● Directions for this task: Give the count of lines in the records below that contain "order", and say nothing more.

———

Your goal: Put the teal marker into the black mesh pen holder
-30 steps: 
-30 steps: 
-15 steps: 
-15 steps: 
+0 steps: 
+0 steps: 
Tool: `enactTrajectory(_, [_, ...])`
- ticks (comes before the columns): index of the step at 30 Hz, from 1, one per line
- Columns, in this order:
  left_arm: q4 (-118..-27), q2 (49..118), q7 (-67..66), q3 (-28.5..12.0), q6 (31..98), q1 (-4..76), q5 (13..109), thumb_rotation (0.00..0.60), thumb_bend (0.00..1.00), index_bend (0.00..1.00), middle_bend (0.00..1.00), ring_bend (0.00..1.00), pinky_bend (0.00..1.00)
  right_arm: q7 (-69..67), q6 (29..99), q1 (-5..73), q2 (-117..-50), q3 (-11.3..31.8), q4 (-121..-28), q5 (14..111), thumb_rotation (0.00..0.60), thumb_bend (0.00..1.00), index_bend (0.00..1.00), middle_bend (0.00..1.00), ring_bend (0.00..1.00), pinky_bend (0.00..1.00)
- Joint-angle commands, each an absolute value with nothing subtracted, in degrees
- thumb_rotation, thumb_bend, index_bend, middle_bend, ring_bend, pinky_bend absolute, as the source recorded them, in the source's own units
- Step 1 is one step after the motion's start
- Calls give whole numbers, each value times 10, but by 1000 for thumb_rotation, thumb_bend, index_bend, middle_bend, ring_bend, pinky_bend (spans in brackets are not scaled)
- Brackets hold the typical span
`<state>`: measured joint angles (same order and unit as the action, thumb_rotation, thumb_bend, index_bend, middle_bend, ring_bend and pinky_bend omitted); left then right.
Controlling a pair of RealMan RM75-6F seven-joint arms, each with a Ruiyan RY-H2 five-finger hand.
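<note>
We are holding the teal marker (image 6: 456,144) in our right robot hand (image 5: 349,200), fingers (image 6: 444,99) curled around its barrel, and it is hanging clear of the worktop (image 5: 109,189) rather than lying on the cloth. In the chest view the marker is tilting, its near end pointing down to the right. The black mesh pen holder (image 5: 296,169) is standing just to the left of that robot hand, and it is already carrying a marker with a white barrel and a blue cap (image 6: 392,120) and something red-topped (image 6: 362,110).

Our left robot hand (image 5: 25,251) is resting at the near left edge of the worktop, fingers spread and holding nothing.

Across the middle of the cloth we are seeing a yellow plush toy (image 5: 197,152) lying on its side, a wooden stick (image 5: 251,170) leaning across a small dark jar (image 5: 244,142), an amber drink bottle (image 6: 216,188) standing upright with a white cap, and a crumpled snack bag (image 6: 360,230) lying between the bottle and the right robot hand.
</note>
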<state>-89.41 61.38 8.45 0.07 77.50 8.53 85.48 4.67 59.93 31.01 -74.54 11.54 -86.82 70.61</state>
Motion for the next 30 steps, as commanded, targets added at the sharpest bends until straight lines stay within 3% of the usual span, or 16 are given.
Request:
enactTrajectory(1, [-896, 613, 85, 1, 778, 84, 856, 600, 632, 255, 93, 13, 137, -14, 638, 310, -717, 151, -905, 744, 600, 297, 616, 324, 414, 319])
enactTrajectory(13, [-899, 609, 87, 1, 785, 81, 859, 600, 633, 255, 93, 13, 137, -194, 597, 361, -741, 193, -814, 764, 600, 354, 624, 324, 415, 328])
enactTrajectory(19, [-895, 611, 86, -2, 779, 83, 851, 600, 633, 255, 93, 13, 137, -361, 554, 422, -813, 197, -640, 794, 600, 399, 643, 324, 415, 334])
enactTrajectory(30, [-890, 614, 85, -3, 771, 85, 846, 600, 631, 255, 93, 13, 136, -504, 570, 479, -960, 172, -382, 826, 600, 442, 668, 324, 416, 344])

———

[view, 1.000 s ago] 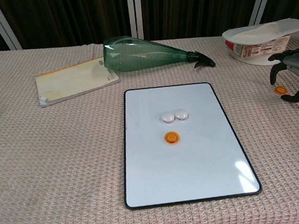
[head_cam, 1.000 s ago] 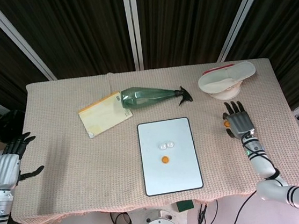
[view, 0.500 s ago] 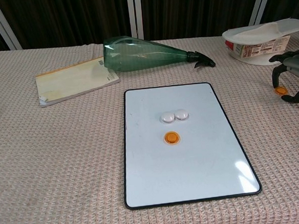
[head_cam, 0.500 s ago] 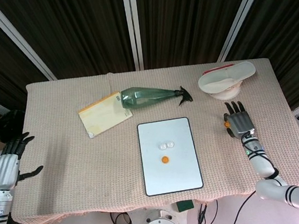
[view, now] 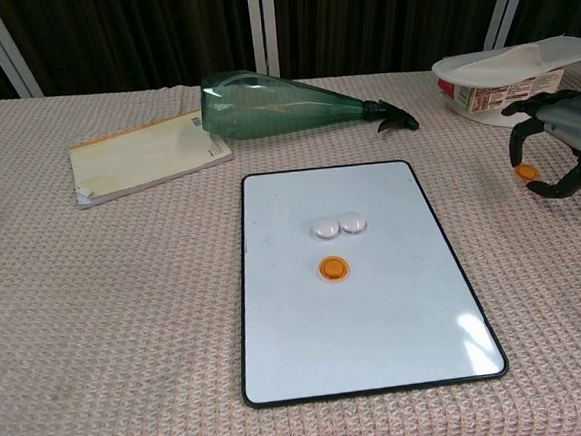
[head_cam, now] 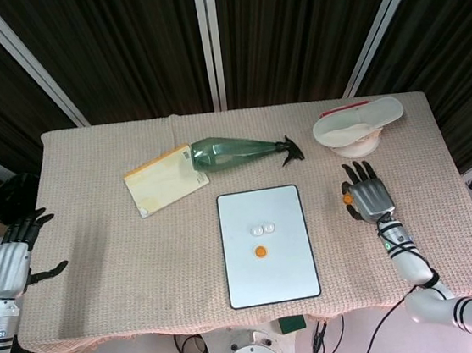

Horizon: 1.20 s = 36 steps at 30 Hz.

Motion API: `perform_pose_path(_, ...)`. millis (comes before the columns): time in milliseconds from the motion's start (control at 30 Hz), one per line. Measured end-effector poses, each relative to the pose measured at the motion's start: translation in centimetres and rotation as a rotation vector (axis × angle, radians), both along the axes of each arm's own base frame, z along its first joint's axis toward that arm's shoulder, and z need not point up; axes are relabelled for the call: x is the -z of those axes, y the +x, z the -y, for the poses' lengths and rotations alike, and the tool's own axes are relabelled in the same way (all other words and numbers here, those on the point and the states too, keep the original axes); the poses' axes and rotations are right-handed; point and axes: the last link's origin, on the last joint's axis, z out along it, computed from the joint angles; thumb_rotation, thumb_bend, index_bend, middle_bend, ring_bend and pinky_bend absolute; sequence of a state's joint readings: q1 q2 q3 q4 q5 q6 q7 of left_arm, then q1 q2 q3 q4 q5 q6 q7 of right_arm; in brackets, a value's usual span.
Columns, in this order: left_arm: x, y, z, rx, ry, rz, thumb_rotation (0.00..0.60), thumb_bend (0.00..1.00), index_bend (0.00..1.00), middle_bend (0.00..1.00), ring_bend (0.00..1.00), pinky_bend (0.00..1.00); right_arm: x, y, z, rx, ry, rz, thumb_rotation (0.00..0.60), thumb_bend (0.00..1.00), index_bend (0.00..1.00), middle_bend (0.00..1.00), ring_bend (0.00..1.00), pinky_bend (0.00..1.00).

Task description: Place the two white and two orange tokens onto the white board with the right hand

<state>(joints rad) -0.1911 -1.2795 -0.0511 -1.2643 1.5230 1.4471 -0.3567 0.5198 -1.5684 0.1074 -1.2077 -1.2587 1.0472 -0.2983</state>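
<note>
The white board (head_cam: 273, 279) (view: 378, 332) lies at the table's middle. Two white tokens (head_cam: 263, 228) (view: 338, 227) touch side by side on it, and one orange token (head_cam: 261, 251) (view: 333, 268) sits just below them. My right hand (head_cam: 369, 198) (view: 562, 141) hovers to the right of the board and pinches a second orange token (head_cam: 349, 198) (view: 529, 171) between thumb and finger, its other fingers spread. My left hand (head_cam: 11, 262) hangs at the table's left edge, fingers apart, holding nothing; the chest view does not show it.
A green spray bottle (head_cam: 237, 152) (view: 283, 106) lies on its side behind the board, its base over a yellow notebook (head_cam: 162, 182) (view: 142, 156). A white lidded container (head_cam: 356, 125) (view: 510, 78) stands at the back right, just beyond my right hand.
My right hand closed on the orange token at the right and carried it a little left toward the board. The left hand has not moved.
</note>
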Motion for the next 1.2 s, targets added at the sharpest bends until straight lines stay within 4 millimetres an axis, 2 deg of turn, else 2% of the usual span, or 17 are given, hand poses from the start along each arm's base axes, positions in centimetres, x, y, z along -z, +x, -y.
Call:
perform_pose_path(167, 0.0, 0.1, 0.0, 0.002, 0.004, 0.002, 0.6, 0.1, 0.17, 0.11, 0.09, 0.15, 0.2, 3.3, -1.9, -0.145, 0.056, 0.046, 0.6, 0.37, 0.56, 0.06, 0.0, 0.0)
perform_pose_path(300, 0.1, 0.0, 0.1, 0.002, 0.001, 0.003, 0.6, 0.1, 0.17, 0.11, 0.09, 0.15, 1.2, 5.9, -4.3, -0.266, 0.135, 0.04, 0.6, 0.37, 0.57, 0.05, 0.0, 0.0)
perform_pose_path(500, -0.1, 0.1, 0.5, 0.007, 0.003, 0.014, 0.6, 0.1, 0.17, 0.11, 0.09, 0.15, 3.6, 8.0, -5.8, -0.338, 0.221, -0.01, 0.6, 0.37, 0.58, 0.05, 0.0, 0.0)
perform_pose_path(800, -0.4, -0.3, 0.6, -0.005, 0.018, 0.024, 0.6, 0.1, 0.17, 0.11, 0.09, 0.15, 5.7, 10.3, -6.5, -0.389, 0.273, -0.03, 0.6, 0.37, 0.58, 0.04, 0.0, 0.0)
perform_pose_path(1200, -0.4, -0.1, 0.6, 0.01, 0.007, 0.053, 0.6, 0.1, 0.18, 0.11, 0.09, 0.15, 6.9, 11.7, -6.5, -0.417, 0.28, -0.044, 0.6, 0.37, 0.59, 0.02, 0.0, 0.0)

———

● Response: 3